▶ Exercise description: In the entries that follow, the line with "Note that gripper" opens the range and the line with "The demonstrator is" closes it; repeat that range exactly, both lines included.

▶ Exercise material:
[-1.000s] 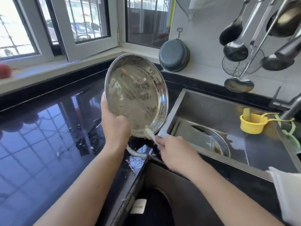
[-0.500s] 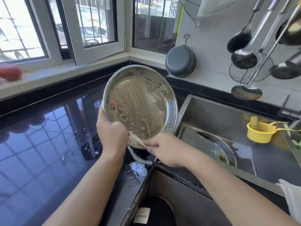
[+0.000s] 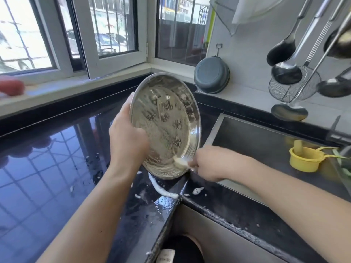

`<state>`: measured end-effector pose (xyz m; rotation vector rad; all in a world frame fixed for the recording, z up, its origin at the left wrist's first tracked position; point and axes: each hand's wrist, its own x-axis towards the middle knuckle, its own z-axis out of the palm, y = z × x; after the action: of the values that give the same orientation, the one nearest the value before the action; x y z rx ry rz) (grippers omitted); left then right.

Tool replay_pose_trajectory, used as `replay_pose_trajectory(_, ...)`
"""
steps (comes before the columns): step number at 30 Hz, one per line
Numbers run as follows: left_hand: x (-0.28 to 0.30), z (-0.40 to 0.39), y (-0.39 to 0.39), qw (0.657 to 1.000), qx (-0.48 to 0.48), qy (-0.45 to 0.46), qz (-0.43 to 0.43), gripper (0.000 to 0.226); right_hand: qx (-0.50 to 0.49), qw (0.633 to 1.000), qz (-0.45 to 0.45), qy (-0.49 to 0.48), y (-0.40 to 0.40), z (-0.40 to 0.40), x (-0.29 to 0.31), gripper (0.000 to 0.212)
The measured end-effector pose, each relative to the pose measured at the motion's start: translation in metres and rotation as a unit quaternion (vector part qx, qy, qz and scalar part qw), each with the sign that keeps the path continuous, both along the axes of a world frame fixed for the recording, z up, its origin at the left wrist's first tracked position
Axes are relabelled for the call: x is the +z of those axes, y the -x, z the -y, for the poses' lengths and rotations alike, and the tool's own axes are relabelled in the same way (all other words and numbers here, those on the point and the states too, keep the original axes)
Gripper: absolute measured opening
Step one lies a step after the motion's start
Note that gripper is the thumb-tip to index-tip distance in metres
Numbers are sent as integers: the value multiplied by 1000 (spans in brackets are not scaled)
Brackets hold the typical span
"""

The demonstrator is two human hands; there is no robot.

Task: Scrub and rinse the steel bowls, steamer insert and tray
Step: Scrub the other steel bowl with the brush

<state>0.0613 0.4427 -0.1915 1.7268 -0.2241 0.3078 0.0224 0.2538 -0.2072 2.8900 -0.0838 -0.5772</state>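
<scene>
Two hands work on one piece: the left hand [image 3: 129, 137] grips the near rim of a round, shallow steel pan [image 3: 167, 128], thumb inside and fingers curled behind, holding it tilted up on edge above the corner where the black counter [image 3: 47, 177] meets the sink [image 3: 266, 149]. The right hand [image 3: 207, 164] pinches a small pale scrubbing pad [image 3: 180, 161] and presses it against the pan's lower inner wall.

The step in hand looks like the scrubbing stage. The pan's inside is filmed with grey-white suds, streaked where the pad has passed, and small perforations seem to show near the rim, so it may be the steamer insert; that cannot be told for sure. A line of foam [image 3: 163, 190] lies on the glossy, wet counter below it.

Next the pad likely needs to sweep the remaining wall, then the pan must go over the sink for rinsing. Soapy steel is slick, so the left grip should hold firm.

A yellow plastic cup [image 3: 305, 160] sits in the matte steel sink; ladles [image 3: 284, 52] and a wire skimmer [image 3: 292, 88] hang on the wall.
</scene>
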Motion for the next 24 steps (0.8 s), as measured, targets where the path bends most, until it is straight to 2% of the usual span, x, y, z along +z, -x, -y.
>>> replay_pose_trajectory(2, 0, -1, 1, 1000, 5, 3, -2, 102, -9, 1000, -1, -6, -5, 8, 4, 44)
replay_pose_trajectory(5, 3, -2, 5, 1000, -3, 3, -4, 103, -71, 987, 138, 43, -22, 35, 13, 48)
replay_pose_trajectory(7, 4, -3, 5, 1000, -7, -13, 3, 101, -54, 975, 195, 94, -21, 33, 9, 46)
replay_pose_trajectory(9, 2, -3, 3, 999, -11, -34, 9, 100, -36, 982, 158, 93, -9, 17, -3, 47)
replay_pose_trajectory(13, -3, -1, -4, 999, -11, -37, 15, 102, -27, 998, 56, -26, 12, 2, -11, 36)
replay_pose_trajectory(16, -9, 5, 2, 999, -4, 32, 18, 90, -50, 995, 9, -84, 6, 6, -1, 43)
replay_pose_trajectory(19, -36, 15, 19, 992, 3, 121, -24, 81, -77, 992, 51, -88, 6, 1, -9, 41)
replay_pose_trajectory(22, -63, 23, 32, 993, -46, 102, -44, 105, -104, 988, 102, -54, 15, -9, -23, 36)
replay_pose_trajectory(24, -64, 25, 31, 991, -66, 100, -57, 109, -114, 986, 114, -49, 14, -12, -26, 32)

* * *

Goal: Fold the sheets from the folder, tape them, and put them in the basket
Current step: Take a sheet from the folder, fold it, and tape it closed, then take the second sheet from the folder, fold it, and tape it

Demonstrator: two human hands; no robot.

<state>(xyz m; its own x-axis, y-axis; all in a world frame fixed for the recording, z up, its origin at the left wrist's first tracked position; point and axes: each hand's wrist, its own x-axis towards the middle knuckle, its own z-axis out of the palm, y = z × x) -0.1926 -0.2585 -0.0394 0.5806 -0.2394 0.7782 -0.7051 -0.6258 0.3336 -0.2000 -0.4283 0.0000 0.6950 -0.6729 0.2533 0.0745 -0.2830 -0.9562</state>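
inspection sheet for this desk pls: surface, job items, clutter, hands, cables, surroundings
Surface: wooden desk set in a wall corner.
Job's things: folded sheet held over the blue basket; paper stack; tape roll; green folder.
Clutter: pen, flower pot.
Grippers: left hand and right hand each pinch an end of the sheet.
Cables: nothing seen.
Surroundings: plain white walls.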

▶ Written answer:
Note that gripper is the thumb-tip to index-tip distance in metres
Numbers are sent as integers: the value multiplied by 1000 (spans in brackets are not scaled)
Brackets hold the typical span
"""

The demonstrator is two human hands; there is no robot.

This exercise has been fully answered.